*** Opening Given data ***

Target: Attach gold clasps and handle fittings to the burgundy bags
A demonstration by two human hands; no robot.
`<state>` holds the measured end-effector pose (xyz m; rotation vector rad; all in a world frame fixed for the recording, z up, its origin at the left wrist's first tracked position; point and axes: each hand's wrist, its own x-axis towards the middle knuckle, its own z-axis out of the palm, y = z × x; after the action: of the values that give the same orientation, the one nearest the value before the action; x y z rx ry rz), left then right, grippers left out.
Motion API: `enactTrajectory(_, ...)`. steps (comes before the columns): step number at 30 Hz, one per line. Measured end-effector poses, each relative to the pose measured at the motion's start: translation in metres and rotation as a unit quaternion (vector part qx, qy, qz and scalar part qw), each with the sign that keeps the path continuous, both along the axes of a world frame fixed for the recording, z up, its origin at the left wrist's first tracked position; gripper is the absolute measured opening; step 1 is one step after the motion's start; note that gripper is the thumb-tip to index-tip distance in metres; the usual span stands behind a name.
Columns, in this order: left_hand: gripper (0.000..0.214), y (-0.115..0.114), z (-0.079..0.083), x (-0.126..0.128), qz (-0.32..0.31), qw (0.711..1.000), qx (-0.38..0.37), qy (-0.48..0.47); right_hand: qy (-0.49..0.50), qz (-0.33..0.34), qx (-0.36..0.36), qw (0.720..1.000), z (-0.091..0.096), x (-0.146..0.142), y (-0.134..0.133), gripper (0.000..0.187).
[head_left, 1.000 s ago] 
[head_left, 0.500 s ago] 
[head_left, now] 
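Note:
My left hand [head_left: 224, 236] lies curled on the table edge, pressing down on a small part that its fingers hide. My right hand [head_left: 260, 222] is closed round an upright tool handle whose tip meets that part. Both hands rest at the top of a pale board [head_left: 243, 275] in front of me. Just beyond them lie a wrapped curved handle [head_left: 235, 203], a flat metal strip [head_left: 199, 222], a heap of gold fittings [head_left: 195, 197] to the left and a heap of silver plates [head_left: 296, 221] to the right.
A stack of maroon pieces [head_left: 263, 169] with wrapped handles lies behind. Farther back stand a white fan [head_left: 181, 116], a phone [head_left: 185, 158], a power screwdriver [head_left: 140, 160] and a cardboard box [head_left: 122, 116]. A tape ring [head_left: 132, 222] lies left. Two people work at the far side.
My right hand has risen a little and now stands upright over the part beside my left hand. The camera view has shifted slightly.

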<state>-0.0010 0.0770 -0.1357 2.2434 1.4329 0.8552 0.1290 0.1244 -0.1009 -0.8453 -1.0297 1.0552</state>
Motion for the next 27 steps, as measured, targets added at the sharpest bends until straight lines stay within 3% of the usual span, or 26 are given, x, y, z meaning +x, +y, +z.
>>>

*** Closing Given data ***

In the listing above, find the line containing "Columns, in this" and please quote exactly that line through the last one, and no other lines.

Columns, in this order: left_hand: gripper (0.000..0.214), y (-0.115..0.114), z (-0.079..0.083), x (-0.126..0.128), qz (-0.32..0.31), qw (0.711..1.000), qx (-0.38..0.37), qy (-0.48..0.47); right_hand: qy (-0.49..0.50), qz (-0.33..0.34), qx (-0.36..0.36), qw (0.720..1.000), z (-0.091..0.096), x (-0.146..0.142), y (-0.134..0.133), gripper (0.000..0.187).
[head_left, 1.000 s ago] 
[head_left, 0.500 s ago] 
[head_left, now] 
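Note:
My left hand [head_left: 224, 236] lies curled on the table edge, pressing down on a small part that its fingers hide. My right hand [head_left: 260, 222] is closed round an upright tool handle whose tip meets that part. Both hands rest at the top of a pale board [head_left: 243, 275] in front of me. Just beyond them lie a wrapped curved handle [head_left: 235, 203], a flat metal strip [head_left: 199, 222], a heap of gold fittings [head_left: 195, 197] to the left and a heap of silver plates [head_left: 296, 221] to the right.
A stack of maroon pieces [head_left: 263, 169] with wrapped handles lies behind. Farther back stand a white fan [head_left: 181, 116], a phone [head_left: 185, 158], a power screwdriver [head_left: 140, 160] and a cardboard box [head_left: 122, 116]. A tape ring [head_left: 132, 222] lies left. Two people work at the far side.
My right hand has risen a little and now stands upright over the part beside my left hand. The camera view has shifted slightly.
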
<state>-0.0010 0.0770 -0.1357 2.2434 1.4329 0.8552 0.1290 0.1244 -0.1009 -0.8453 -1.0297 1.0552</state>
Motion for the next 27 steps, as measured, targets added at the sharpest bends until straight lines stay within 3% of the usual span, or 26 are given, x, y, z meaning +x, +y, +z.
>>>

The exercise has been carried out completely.